▶

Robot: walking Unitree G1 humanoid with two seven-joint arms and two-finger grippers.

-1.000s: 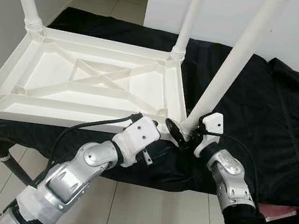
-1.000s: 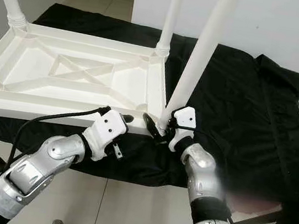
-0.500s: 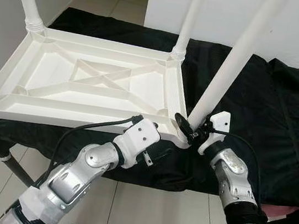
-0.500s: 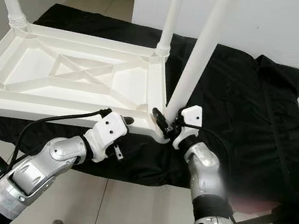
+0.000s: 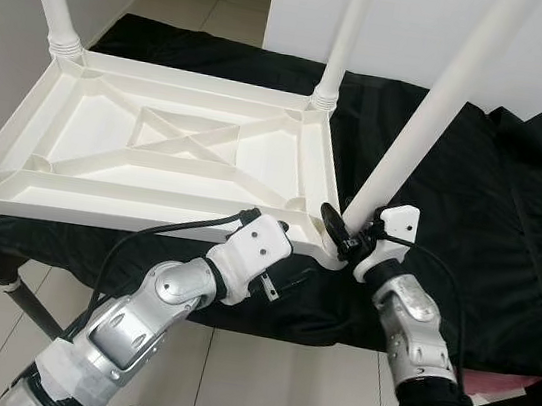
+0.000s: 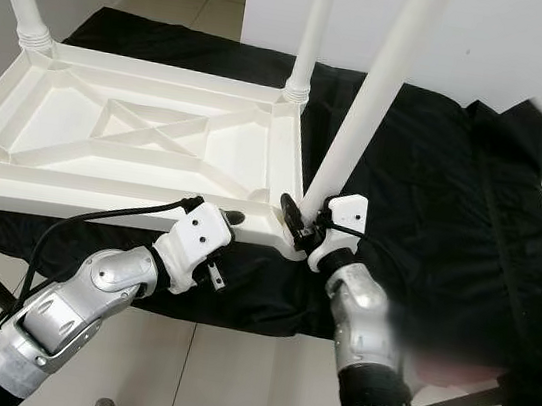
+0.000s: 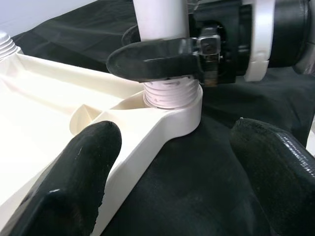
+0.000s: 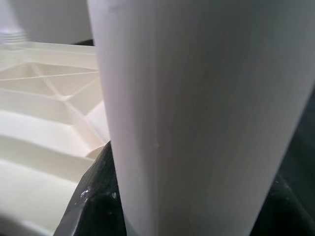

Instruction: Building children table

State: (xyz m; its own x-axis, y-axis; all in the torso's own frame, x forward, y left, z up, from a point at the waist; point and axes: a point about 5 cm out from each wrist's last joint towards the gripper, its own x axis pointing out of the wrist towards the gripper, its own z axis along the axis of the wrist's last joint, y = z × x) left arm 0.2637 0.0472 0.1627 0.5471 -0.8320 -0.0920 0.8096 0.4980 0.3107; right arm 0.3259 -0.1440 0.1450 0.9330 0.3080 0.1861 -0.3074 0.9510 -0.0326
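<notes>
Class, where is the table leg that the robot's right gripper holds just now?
The white leg stands in the near right corner socket of the upturned tabletop, the right gripper shut on its base.

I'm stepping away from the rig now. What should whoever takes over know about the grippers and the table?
Right gripper: shut on the near-right leg, just above its threaded base, which sits in the corner socket.
Left gripper: open, straddling the tabletop rim by that corner.
Tabletop lies upside down on black cloth.
Done: far legs and near-left leg stand in their sockets.
Left: whether this leg is fully screwed in cannot be told; check, then flip the table.
</notes>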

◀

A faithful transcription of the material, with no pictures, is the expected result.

#### Exercise answer
Robot: walking Unitree G1 humanoid with two seven-joint arms and two-finger grippers.

-1.000s: 
-1.000s: 
-0.500s: 
-0.500s: 
+0.000s: 
+0.000s: 
+0.000s: 
+0.000s: 

Instruction: Building children table

State: (xyz m; its own x-axis, y-axis; all in the torso's own frame, x forward, y left, z up, from a point at the waist; point and axes: a point about 5 cm out from each wrist's last joint towards the gripper, its own x axis pointing out of the wrist towards the gripper, its own z axis along the axis of the wrist's last joint, y = z × x) left arm 0.2637 0.0472 0.1627 0.5471 -0.8320 -0.0920 0.8096 0.4980 0.3107; right arm 0.3259 -0.1440 0.1450 0.9330 0.3080 0.1861 -0.3074 0.9510 -0.0326
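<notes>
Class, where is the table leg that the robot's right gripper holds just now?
The white leg stands in the near right corner socket of the upturned tabletop, the right gripper shut on its base.

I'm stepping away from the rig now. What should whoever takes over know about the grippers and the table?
Right gripper: shut on the near-right leg, just above its threaded base, which sits in the corner socket.
Left gripper: open, straddling the tabletop rim by that corner.
Tabletop lies upside down on black cloth.
Done: far legs and near-left leg stand in their sockets.
Left: whether this leg is fully screwed in cannot be told; check, then flip the table.
</notes>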

No other output belongs to this answer.